Write out, word for word, each line from the start of the entries through the one holding "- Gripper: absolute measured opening"; omit the pictures.
#### Material provided ####
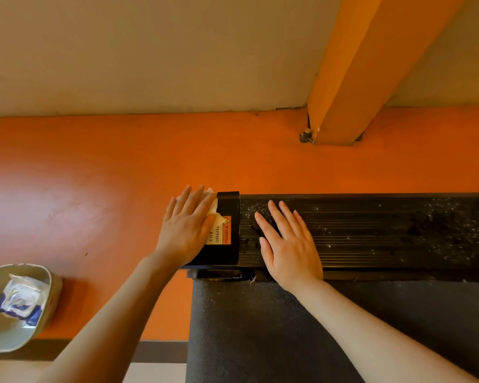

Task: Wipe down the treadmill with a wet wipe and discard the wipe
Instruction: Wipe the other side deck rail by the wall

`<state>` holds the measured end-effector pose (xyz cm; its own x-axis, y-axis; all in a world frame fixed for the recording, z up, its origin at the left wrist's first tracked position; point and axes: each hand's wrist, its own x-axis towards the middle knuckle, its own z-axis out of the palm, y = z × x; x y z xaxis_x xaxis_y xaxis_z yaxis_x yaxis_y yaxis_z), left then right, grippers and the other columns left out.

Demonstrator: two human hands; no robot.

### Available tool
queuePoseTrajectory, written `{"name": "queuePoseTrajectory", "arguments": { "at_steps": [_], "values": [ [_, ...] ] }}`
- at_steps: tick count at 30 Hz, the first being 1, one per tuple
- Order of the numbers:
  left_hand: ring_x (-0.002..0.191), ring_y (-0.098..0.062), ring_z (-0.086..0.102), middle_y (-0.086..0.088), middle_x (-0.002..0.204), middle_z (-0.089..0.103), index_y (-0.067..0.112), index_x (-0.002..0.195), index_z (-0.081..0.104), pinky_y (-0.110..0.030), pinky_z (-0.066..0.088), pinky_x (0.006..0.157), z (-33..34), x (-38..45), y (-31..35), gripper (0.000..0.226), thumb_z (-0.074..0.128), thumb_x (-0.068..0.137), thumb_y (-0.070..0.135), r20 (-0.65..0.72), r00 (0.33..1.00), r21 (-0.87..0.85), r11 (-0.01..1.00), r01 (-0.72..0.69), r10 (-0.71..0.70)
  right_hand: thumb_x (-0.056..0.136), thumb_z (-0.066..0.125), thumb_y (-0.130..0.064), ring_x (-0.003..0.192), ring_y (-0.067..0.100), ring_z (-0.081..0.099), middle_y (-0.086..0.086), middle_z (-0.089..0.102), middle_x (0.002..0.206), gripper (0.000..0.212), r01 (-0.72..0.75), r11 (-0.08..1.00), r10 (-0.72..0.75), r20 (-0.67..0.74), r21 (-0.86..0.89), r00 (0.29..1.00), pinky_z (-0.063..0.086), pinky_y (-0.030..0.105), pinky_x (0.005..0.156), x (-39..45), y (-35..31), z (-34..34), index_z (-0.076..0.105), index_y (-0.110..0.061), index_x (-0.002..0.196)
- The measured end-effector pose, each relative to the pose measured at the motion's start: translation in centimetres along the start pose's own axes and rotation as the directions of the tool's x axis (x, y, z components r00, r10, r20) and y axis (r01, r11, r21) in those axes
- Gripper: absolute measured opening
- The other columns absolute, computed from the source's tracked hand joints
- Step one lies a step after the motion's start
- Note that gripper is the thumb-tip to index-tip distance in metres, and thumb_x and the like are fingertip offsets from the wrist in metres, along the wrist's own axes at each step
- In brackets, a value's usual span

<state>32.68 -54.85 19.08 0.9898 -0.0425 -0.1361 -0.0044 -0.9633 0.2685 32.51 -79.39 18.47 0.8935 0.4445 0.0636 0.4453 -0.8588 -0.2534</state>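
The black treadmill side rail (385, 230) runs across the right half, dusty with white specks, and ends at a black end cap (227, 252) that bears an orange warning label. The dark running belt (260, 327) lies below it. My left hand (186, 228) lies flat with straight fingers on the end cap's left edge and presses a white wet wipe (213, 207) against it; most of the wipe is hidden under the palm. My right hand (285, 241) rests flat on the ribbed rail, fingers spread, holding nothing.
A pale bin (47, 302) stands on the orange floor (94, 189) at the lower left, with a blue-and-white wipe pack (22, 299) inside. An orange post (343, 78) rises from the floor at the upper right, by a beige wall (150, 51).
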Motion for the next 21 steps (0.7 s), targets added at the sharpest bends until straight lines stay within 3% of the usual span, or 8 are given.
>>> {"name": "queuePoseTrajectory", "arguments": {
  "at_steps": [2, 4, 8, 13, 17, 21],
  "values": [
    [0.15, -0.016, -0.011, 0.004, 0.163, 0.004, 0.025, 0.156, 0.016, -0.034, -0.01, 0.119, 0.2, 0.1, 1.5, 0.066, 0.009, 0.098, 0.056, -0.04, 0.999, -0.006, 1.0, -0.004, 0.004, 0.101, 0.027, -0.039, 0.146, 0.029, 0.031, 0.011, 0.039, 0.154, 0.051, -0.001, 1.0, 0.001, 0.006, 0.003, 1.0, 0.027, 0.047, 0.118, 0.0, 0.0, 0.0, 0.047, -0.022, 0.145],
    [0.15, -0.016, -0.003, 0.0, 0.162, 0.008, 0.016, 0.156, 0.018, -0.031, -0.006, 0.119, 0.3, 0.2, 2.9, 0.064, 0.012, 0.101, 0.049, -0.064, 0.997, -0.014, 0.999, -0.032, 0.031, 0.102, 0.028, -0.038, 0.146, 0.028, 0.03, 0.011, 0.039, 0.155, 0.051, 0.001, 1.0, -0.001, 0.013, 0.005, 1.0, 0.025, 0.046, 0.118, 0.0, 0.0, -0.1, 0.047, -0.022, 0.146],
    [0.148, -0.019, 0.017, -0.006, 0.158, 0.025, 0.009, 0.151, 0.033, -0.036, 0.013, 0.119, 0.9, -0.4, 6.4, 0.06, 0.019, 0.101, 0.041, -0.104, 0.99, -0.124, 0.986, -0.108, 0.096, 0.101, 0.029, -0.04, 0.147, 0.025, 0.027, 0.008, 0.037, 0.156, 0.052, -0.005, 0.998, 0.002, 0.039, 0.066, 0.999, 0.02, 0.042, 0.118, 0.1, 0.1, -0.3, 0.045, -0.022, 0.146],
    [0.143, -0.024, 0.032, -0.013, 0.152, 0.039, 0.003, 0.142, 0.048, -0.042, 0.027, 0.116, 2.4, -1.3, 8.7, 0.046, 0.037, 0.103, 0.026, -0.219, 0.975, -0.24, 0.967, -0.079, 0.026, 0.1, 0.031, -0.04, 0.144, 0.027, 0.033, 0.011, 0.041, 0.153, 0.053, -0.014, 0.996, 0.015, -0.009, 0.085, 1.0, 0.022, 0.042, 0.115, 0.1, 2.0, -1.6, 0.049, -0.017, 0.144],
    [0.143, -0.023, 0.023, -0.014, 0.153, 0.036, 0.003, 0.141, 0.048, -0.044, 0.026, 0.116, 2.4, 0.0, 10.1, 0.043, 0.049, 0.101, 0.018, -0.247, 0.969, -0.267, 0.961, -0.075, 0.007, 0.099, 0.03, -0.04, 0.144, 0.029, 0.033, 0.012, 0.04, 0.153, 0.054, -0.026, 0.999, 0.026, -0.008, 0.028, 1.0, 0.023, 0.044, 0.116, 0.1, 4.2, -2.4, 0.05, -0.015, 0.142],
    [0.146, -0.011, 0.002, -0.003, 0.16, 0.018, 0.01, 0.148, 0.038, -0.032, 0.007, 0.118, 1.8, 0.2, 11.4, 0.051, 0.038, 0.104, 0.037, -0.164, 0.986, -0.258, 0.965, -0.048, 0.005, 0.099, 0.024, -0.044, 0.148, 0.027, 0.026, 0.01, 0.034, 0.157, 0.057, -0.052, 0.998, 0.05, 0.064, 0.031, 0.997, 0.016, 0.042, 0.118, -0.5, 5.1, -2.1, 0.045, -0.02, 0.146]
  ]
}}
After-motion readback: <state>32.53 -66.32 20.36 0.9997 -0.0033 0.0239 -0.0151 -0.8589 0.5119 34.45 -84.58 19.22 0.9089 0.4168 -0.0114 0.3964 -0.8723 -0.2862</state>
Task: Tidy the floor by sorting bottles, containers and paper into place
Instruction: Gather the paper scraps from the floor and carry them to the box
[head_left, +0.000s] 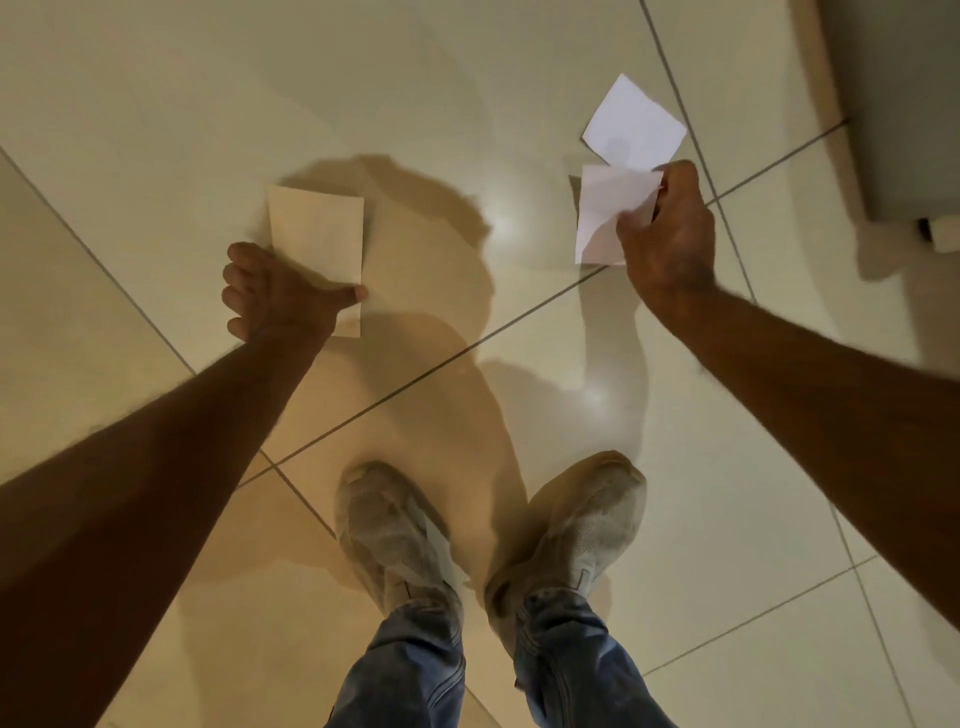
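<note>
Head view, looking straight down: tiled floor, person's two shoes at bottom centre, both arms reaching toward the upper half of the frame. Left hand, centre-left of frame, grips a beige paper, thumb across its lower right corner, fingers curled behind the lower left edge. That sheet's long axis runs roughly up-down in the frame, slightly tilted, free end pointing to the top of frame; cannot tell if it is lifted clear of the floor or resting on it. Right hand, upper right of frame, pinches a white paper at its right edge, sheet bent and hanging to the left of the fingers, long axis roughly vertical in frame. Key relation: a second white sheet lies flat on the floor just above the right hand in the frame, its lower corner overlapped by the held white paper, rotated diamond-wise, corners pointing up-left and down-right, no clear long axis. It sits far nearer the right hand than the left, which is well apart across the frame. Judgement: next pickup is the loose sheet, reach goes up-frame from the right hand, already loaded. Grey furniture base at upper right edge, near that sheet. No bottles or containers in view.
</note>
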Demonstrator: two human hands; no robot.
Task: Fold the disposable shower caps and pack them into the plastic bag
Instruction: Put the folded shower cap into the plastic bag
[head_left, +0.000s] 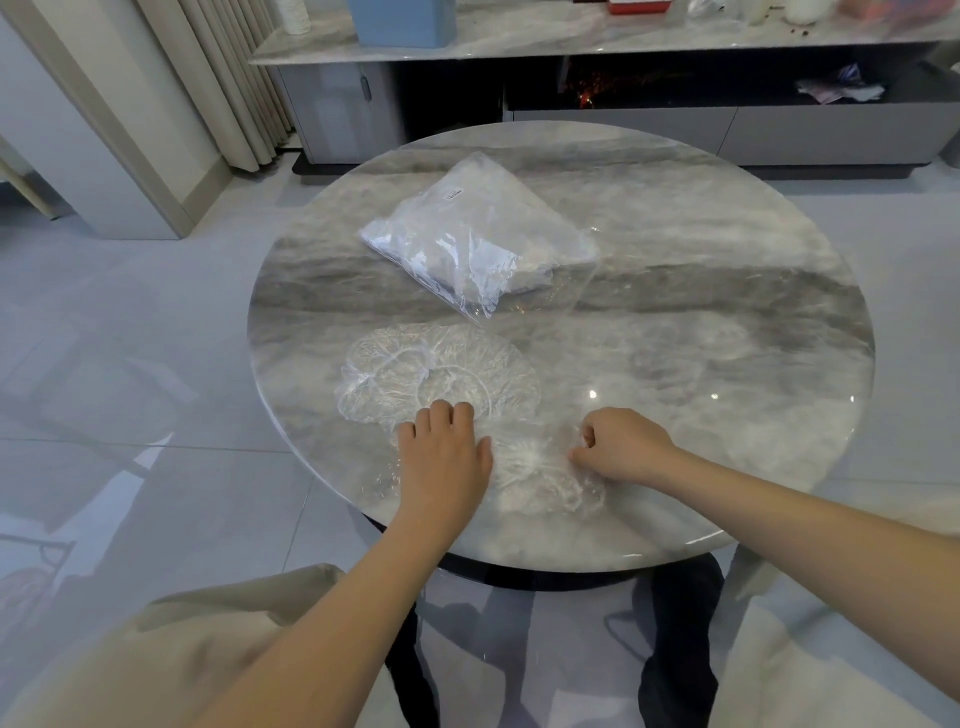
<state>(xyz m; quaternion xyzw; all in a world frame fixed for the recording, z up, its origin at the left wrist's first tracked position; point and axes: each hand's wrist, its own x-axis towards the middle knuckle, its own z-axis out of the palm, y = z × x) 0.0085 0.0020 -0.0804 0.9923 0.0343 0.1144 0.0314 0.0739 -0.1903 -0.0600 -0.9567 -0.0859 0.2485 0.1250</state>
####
### Solution to this task
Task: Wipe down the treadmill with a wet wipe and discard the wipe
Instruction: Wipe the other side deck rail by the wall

`<state>` holds the measured end-effector pose (xyz cm; its own x-axis, y-axis; all in a world frame fixed for the recording, z up, its origin at the left wrist's first tracked position; point and axes: each hand's wrist, its own x-axis towards the middle knuckle, its own z-axis out of the palm, y = z × x; x y z xaxis_x xaxis_y xaxis_z yaxis_x yaxis_y yaxis_z), left then right, grippers and the other columns left out.

Demonstrator: two human hands; no robot.

### Available tool
queuePoseTrajectory, written `{"name": "queuePoseTrajectory", "arguments": { "at_steps": [_], "values": [ [_, ...] ] }}`
- at_steps: tick count at 30 Hz, the first being 1, one per tuple
- Order of the numbers:
  left_hand: ring_x (-0.002..0.191), ring_y (-0.098..0.062), ring_z (-0.086..0.102), middle_y (-0.086..0.088), middle_x (-0.002..0.204), middle_z (-0.089..0.103), index_y (-0.067..0.112), index_x (-0.002..0.195), index_z (-0.081..0.104), pinky_y (-0.110..0.030), pinky_z (-0.066..0.088), pinky_x (0.006..0.157), z (-33..34), x (-38..45), y (-31..35), gripper (0.000..0.226), thumb_z (-0.074..0.128), thumb_x (-0.068..0.137), thumb_y (-0.070..0.135), r20 (-0.65..0.72), r00 (0.33..1.00), r21 (-0.87..0.85), r11 (-0.01..1.00), r01 (-0.72..0.69), r10 (-0.71..0.70)
  right_hand: thumb_x (-0.056..0.136), thumb_z (-0.066..0.125), thumb_y (-0.130..0.064), ring_x (-0.003..0.192), ring_y (-0.067..0.100), ring_z (-0.081..0.099), middle_y (-0.086..0.086), middle_z (-0.089..0.102), middle_x (0.002..0.206), gripper (0.000..0.212), r01 (-0.72..0.75), r11 (-0.08..1.00), r10 (-0.72..0.75), r20 (-0.67..0.74), r21 (-0.86..0.89), r00 (0.29..1.00), pinky_z (-0.063..0.086), pinky_y (-0.030..0.105), pinky_x (0.005..0.156), x (-39..45), y (-35..31), z (-34..34), index_z (-0.076..0.105), index_y (-0.110..0.061), index_x (-0.002..0.196)
- The measured end-effector pose, each relative to the pose measured at the motion's start: translation in centimetres along the start pose's own axes and rotation as the directions of the tool's x axis (x, y, z components r00, r10, r20) and y axis (r01, r11, r21) in those axes
- Gripper: absolute measured opening

No additional output is needed.